Secret Avengers vol. 2 (#1 – 3) – Ales Kot

2 out of 5

This is very much “of the time,” and maybe it makes me sort of gag.  I picked up the series because of Kot.  I figured Marvel had snatched him up after the praised he’d received on ‘Zero,’ but then I found he’d actually been bouncing around the big 2 stables a bit in the recent past.  Still, his name suddenly appearing on two prominent #1 launches – this title and Iron Patriot – I would think is due to that elevated name awareness.  What I was expecting… coming off of the rather in-your-face revolution vibe of ‘Zero…’ I can’t articulate.  I mean, glancing through Secret A, it was obvious there was a strong vein of humor pulsing throughout, so I don’t think I was thinking it’d be ‘Zero’ in spandex.  I was just following a writer whose story I’d enjoyed onto a new title.  The funky cover from ‘Zero’ artist Tradd Moore helped, and there’s M.O.D.O.K., so that helped too.  But whatever the Marvel mandate that requires all narratives been written in a “three seconds previously” format for setting up jokes, with constant, timely quips that mention NSA and have constant internal snarky monologues (oh, right, it’s the Marvel Cinematic Universe mandate, methinks), it just feels so tired, and it doesn’t feel natural.  In the first two issues, our Secret Avengers must fly a car into space to rescue Coulson and Fury while Maria Hill defends herself against an assassin; issue 3 has the crew stopping a talking bomb from “rewriting reality.”  Kot is going for high action poppy kicks (pitched as ‘Michael Bay directs an episode of Breaking Bad as it meets Arrested Development” in the first issues editorial, which, yeah, is pretty duffin’ mainstream for a dude who’s posting links to a free Death Grips album in his indie comic), but it’s incredibly unnatural (these are the movie versions of characters, not the Marvel U some of us may know) and worse, he stretches for jokes, or just bumbles the dialogue to try and keep momentum (Issue #2, prefacing a flying car to spaceship gag: “But we’re in a car and we’re flying to space and cars don’t fly in space…” – and yet, that car being discussed is flying through our atmosphere just fine.  But space… space is freaking ridiculous, ya’ll.)

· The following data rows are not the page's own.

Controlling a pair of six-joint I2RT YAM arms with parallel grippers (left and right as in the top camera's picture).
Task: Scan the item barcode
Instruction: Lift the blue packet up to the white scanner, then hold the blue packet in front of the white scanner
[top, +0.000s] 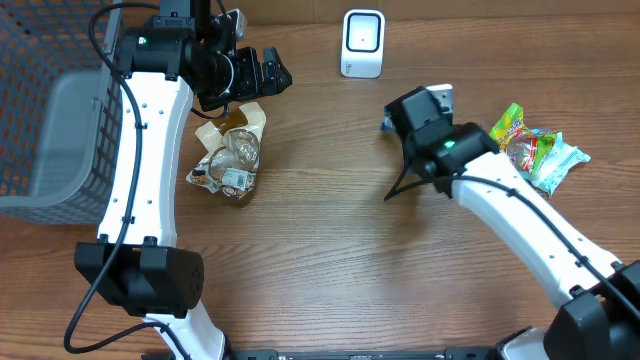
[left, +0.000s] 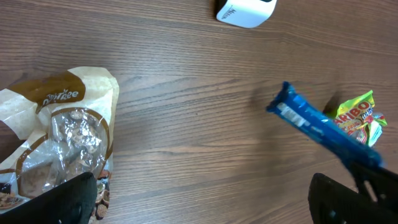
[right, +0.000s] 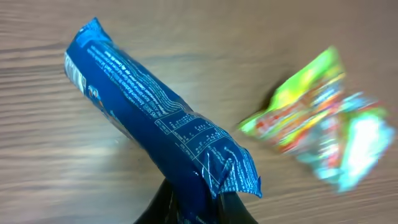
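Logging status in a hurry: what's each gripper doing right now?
Left gripper: open, empty.
Right gripper: shut on the blue packet.

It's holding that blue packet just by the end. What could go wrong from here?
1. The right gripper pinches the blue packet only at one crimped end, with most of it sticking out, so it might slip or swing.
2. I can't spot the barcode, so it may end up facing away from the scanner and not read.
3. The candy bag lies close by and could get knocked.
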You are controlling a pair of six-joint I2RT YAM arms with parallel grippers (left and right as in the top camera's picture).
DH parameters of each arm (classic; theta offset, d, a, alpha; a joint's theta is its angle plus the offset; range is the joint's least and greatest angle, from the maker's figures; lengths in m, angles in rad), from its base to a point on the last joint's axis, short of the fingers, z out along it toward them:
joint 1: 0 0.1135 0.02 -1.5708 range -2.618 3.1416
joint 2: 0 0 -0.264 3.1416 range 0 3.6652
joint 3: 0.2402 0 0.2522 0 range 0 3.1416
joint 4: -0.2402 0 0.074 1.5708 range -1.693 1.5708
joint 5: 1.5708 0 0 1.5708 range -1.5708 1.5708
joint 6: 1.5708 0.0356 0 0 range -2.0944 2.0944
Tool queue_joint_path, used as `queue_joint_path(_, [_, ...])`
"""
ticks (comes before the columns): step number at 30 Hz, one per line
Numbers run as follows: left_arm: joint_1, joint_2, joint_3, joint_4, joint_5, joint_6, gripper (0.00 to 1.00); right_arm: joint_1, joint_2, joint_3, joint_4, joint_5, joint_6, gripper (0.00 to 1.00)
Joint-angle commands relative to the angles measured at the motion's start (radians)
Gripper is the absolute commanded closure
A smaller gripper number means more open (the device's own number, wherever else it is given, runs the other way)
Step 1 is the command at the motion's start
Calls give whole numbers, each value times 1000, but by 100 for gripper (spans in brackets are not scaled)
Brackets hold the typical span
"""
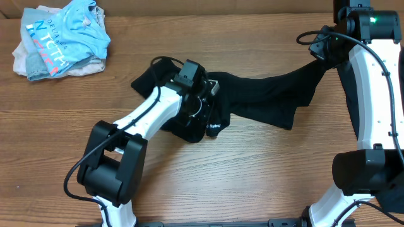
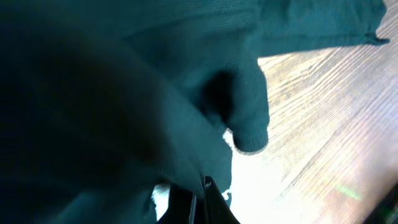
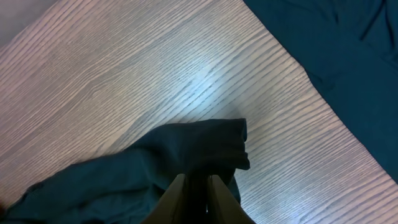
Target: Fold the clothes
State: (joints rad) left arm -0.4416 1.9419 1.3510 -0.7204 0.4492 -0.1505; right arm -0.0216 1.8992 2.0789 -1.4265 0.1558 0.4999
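Note:
A black T-shirt [image 1: 265, 94] lies stretched across the table from the middle toward the far right, with a small white logo [image 1: 214, 128] on its bunched left end. My left gripper [image 1: 209, 94] presses down into that bunched end. In the left wrist view its fingers [image 2: 200, 200] are shut on a fold of the dark fabric [image 2: 124, 93], which fills most of the frame. My right gripper [image 1: 318, 49] holds the shirt's far right corner lifted off the table. Its fingers [image 3: 196, 190] are shut on a rolled edge of the cloth [image 3: 199, 146].
A heap of light blue and white clothes [image 1: 62, 41] sits at the far left corner. More dark cloth [image 3: 348, 68] lies on the wood under the right arm. Bare wooden table [image 1: 252, 170] spans the front between the two arm bases.

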Motion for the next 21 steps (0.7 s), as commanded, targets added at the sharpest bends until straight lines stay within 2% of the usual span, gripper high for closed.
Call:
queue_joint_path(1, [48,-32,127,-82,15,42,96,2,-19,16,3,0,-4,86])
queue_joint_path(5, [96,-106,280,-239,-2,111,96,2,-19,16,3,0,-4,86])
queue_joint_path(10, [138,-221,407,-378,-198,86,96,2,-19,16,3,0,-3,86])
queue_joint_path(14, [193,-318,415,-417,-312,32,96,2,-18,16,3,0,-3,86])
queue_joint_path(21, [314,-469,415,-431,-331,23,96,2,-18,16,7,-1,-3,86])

Michael Walsh’s art initially has a kind of rushed verve to it, almost the slick clarity of Chris Samnee, but then you notice it’s been twenty pages with no backgrounds.  It ends up being rather boring to look at, unfortunately, hidden behind those dynamic covers.

This opens up a larger discussion of whether roping in new readers via this rewriting of a fictional reality to be more in line with another fictional reality is a good or bad thing…  On the one hand, Marvel has been bringing in a slew of indie creators, on the other hand, it seems to encourage those same creators to put out pretty mindless pap like Secret Avengers.